Her Renkten Bir Ses

Çarşamba, Mart 6 2 Yorum

Bu hafta açtığım 4. tekneden ancak eğri büğrü de olsa en azından kurumaya bırakabildiğim bir kaç kağıt çıktı. Boyalar, kitre garajda artık. Garaj soğuk. Güneşli günlerimiz, ama güneşimiz henüz pek ısıtmıyor. Yazın nemden nefes alamadığım, arabadan eve, evden arabaya koşarak gittiğim günleri düşününce hamdolsun bu halimize. Galiba ben işte böyle havaları seviyorum. Üşüyünce hırkanı omuzlarına atabileceğin ama bir kaç saat öncesinde ince bi gömleğin kafi geldiği havaları. Dengesiz havaları yani, biraz kendim gibi. Kendimi de seviyor muyum, bunu bi düşüneyim... 
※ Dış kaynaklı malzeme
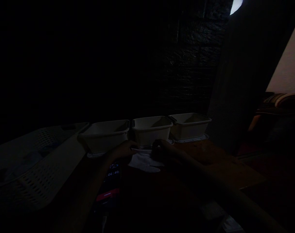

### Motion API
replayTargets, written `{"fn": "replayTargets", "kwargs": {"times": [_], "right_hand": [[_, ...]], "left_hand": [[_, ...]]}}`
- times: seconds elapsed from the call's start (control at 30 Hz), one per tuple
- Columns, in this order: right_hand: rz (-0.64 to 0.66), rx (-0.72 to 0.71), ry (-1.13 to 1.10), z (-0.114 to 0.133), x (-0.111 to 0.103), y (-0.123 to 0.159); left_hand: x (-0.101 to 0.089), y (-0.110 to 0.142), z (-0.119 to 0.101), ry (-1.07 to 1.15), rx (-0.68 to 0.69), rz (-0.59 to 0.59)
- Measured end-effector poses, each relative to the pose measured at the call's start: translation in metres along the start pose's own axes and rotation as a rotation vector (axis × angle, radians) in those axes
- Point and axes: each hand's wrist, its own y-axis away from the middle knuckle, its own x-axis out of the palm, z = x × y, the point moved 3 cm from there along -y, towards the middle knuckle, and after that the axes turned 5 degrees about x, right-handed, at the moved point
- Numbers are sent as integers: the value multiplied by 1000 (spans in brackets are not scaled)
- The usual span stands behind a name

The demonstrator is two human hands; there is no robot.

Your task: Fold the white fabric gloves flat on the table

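While the light is poor, both grips read OK: my left hand (128, 148) and right hand (160, 148) each pinch the top edge of a white cloth (144, 162), fingers narrow. Cloth is between them, just in front of the middle bin (152, 135). Lit phone (109, 186) lies left, nearer me; perforated basket (66, 161) further left.

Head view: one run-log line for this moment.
left hand: holds white cloth; right hand: holds same cloth; three bins: beyond cloth; phone: screen lit; perforated basket: left of bins; scene: very dark
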Motion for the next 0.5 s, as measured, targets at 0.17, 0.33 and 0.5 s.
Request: {"fn": "replayTargets", "kwargs": {"times": [0.17, 0.33, 0.5], "right_hand": [[51, -11, -3, -9, -17, 10], [57, 69, -7, -18, -23, 13], [13, 149, 24, -19, -11, 11]], "left_hand": [[-1, 0, 16, -71, -54, 21], [-3, 3, 23, -88, -89, 62], [-3, 2, 13, -3, -25, 54]]}}
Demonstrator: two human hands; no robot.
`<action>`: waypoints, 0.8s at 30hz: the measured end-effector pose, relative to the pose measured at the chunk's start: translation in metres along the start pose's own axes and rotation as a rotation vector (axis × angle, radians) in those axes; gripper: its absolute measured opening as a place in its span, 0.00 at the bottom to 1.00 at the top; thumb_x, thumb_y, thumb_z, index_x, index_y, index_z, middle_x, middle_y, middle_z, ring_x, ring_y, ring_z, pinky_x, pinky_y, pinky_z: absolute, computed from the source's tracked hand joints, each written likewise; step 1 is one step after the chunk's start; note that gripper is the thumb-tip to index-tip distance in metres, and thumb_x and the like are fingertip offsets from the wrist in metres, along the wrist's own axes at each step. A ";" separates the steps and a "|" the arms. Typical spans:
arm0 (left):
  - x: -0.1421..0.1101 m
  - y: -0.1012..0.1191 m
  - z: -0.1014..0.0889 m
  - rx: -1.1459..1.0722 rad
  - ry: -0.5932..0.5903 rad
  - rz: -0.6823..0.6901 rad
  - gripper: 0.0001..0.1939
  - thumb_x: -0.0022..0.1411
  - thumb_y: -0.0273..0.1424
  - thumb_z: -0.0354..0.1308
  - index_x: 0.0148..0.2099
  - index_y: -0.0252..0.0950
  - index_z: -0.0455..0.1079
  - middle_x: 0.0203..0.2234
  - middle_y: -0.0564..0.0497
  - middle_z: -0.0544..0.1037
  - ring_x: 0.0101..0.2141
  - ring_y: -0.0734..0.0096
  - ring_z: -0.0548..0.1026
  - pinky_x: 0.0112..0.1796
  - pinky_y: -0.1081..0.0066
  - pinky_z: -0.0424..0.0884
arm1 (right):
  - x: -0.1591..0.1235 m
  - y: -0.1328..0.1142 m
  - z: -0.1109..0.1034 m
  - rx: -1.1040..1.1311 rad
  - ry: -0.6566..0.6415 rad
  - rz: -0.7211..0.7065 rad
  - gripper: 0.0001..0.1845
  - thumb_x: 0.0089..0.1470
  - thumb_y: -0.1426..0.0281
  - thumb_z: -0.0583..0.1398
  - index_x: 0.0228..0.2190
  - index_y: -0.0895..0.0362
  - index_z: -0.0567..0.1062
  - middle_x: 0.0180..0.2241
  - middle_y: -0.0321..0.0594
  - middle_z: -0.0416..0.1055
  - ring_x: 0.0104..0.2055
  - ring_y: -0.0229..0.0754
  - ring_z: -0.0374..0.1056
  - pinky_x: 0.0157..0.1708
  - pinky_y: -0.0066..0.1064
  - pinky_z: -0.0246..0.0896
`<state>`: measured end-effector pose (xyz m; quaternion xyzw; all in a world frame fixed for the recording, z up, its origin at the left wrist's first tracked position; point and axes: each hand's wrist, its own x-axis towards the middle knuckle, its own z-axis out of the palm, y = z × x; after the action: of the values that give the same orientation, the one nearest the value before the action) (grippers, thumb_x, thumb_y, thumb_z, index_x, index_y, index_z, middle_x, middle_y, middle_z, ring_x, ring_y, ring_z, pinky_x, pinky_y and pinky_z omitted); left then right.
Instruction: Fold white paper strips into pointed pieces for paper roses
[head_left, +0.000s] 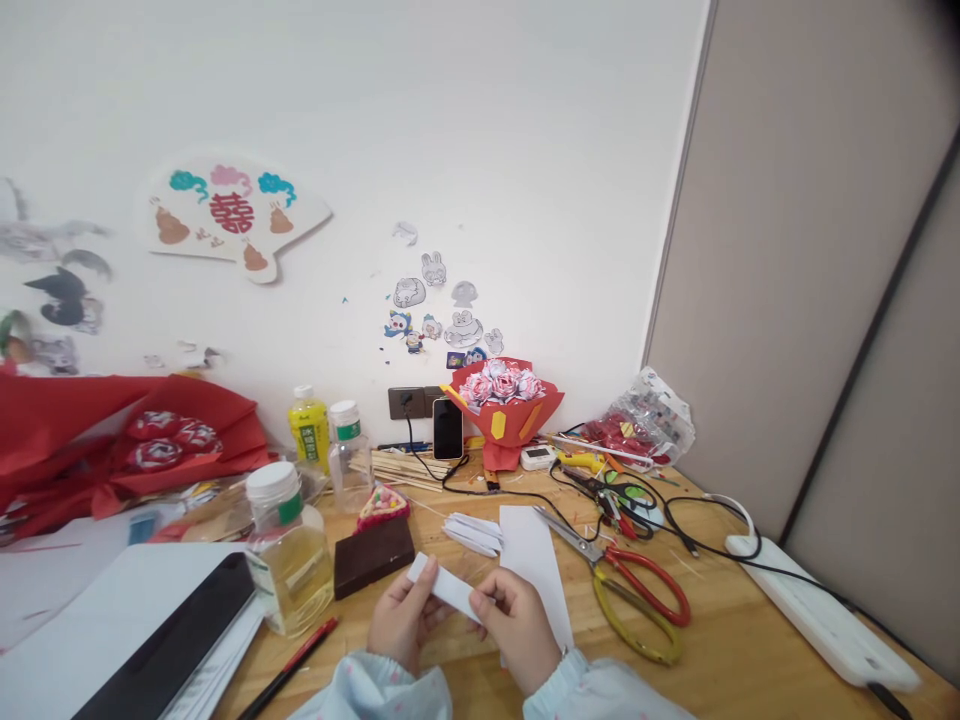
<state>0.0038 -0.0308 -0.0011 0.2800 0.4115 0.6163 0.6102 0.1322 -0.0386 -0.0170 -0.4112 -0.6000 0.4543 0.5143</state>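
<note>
My left hand (401,622) and my right hand (517,625) both pinch a small folded strip of white paper (442,583), held just above the wooden table (735,650) at its near edge. The strip runs from upper left to lower right between the two hands. A white paper sheet (534,555) lies flat under my right hand. A small pile of folded white paper pieces (472,532) rests just beyond the hands.
Red-and-yellow scissors (626,590) lie right of the sheet. A clear bottle of yellow liquid (289,560), a dark brown block (373,555) and a red pencil (289,668) sit left. A white power strip (821,620), tangled cables, a phone (448,428) and a red paper bouquet (504,400) stand further back.
</note>
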 end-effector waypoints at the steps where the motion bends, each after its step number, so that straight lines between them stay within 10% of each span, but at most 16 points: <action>1: 0.001 -0.001 -0.001 0.012 0.011 0.002 0.15 0.33 0.36 0.66 0.21 0.34 0.65 0.13 0.55 0.74 0.20 0.66 0.75 0.23 0.72 0.71 | 0.000 0.000 0.000 0.006 -0.009 0.004 0.17 0.44 0.57 0.55 0.20 0.59 0.65 0.17 0.34 0.65 0.19 0.34 0.60 0.20 0.25 0.55; 24: -0.003 -0.010 0.005 0.161 -0.279 -0.106 0.12 0.34 0.35 0.66 0.22 0.33 0.70 0.15 0.50 0.76 0.19 0.67 0.73 0.26 0.72 0.68 | 0.001 -0.001 0.000 0.012 0.040 0.014 0.20 0.42 0.53 0.54 0.19 0.58 0.63 0.14 0.31 0.61 0.16 0.32 0.56 0.17 0.23 0.51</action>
<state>0.0129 -0.0340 -0.0064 0.3889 0.3850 0.5035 0.6686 0.1319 -0.0377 -0.0162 -0.4213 -0.5840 0.4531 0.5255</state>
Bu hafta açtığım 4. tekneydi bugünkü. İlk üçünde hep kitrede kabahat buldum, döktüm suların hepsini. Sonuncusunu daha dikkatle ve sabırla hazırladım. Boyalara gelince, önce emin olduklarımı kullandım. Sonuç fena değildi yine de istediğim gibi olmadı. Olmayınca olmuyor. Alaska'da bu kadar sorun yaşadığımı hatırlamıyorum. Yok yok, garaj soğuk... Yarına yetiştirmem gereken küçük bi işim var da stresim mi suya geçiyor bilemedim. Ya da son haftalarda yine kafamda dolaşıp duranlar mı tosluyor tekneye çözemedim. Aslında dolandırmadan söyleyeyim, biraz beceriksizim. 
Bi kat  boya atıyorum, sonra diyorum buna şu renk gider, hadi bi kat daha. Problem yok gibi, her şey harika. Peki bi renk daha olsa diyorum ve onu da suya atınca, e azıcık da deseni olsun deyip iyice kendimi kaptırıyorum. Nihayetide kağıdı serip, bekliyorum...
...
Sonrası malum, ya bahtıma çıkanı kurusun diye kenara koyuyorum; ya da tekneden çeker çekmez, bir bakış, sonra çöpe bırakış... 
Az çok, eğri büğrü, hatalı, falanlı fılanlı derken, içime dokundu bi kaç cümle de kapattım tekneyi. Zaten  garaj soğuktu. İçim iyice üşüdü. Bazen gözleriniz uzaklara dalar farkında olmadan, ve bi yerlerden bi kaç cümle seslenir en zayıf anınınızda. Kapılır gidersiniz çok uzun süren, bir kaç saniyelik zaman girdabına. Öyle oldu, içim iyice üşüdü. Keşke demeyi sevmem, ama keşke güneşimiziden birazcık gönderebilsem...
Hımm diyordum ki, ... Aslında ne dediğimi de pek bilmiyorum. Kendimden epey bunalmış bi haldeyim şu aralar. Kendimi dinlemeye de tahammülüm yok. Kulaklarımı kilitledim sessizliğe. Kağıdı tekneye serdim bekliyorum. Neticeyi çerçeveleyip duvara da asabilirim; kağıdı çeker çekmez bi bakarım, "cıks, olmamış" iç sesi eşliğinde çöpe de atabilirim. Sonra da üzülürüm, o kadar zaman, emek, ümit, heyecan, boyalar ki her damlası ne kıymetli... ama çok basit, sonra bi bakış ve çöpe atış... 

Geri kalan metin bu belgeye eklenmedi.